Provided material:

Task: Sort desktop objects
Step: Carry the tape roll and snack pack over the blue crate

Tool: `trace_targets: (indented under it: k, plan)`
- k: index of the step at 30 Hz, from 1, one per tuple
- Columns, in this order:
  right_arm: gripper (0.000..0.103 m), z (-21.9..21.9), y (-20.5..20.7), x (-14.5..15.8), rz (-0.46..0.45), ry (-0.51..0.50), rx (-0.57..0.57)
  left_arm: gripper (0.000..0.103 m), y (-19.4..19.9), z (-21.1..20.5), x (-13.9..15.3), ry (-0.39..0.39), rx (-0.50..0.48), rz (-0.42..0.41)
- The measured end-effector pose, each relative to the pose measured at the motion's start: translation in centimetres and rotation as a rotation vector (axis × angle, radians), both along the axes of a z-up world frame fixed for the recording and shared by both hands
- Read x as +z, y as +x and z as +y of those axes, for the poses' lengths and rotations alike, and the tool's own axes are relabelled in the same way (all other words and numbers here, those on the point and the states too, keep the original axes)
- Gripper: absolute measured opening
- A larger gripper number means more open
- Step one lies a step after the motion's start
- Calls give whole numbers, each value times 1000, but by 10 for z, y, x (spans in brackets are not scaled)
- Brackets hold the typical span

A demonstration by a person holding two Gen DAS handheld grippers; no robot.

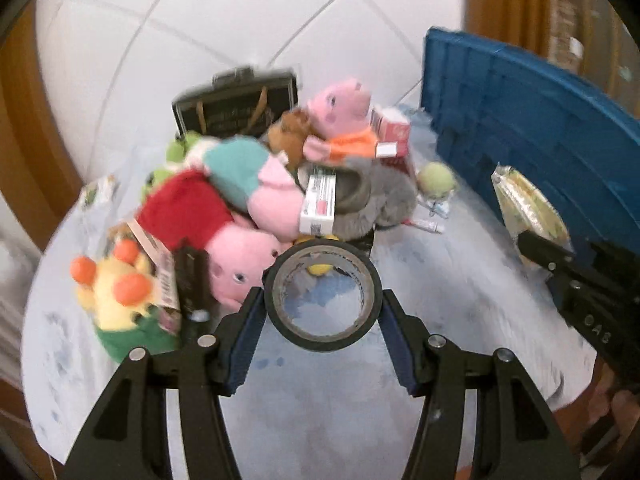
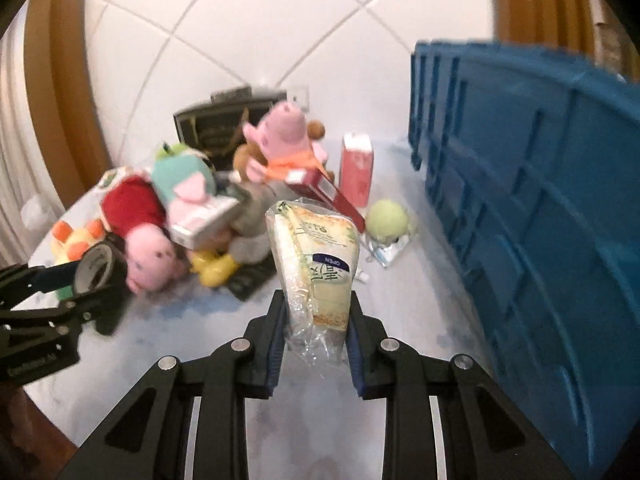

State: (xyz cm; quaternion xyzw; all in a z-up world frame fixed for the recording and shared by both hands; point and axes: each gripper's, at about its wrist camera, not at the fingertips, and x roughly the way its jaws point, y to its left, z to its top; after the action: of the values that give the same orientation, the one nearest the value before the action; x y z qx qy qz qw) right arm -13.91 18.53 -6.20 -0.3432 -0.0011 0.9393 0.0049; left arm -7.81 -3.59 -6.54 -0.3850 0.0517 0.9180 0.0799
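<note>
My left gripper (image 1: 323, 300) is shut on a black tape roll (image 1: 322, 294), held upright above the table. It also shows at the left of the right wrist view (image 2: 94, 270). My right gripper (image 2: 318, 312) is shut on a wrapped sandwich pack (image 2: 316, 264), lifted over the table; the pack shows in the left wrist view (image 1: 528, 208) in front of the blue crate (image 1: 532, 120). A pile of plush toys, with a pink pig in red (image 1: 224, 240) and a pig in orange (image 1: 344, 120), lies behind the tape.
The blue crate (image 2: 540, 200) stands along the right. A yellow-green ball (image 2: 386, 218), a red carton (image 2: 356, 168), small white boxes (image 1: 318, 204), a black case (image 1: 236, 108) and a chick plush (image 1: 116, 292) lie on the round white table (image 1: 320, 400).
</note>
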Motion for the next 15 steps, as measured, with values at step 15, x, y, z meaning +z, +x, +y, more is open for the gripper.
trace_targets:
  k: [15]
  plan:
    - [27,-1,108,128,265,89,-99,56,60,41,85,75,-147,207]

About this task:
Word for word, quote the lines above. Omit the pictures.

Task result:
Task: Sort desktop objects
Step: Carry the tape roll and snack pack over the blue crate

Tool: `trace_targets: (indented under it: k, plan)`
- k: index of the step at 30 Hz, from 1, one per tuple
- Columns, in this order:
  right_arm: gripper (0.000..0.103 m), z (-21.9..21.9), y (-20.5..20.7), x (-14.5..15.8), rz (-0.46..0.45), ry (-0.51..0.50), rx (-0.57..0.57)
  left_arm: gripper (0.000..0.103 m), y (-19.4..19.9), z (-21.1..20.5), x (-13.9..15.3), ry (-0.39..0.39), rx (-0.50..0.48), rz (-0.42..0.41)
- The measured end-effector pose, each relative to the pose measured at the motion's start: translation in centimetres and rotation as a rotation vector (axis × angle, radians), both along the axes of a z-up world frame fixed for the recording and shared by both hands
- Read x as +z, y as +x and z as +y of those axes, for the poses' lengths and rotations alike, and the tool's own axes are relabelled in the same way (all other words and numbers here, those on the point and the states too, keep the original axes)
- Gripper: absolute measured opening
- A larger gripper number means more open
- Step one lies a step after the motion's start
- Calls give whole numbers, each value times 1000, but by 10 for z, y, x (spans in brackets are not scaled)
- Brackets hold the typical span

A demonstration by a person holding two Gen DAS handheld grippers; no robot.


State: (xyz cm; quaternion xyzw; all in a z-up world frame fixed for the recording and shared by both hands; point and axes: each gripper's, at about its wrist camera, not at the fingertips, and x roughly the way its jaws point, y to its left, z to its top; after the action: of the values that give the same orientation, the one nearest the value before the action; x y z qx qy qz qw) right arm -13.91 18.53 -6.20 -0.3432 -0.0011 0.9393 0.0049; left arm -7.81 -3.59 -6.54 -0.3850 0.0517 0.9180 0.0799
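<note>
My left gripper (image 1: 323, 300) is shut on a black tape roll (image 1: 322, 294), held upright above the table. It also shows at the left of the right wrist view (image 2: 94, 270). My right gripper (image 2: 318, 312) is shut on a wrapped sandwich pack (image 2: 316, 264), lifted over the table; the pack shows in the left wrist view (image 1: 528, 208) in front of the blue crate (image 1: 532, 120). A pile of plush toys, with a pink pig in red (image 1: 224, 240) and a pig in orange (image 1: 344, 120), lies behind the tape.
The blue crate (image 2: 540, 200) stands along the right. A yellow-green ball (image 2: 386, 218), a red carton (image 2: 356, 168), small white boxes (image 1: 318, 204), a black case (image 1: 236, 108) and a chick plush (image 1: 116, 292) lie on the round white table (image 1: 320, 400).
</note>
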Motion for the next 15 steps, as measured, with values at step 15, x, y, z meaning +z, +x, +y, more is open for the gripper.
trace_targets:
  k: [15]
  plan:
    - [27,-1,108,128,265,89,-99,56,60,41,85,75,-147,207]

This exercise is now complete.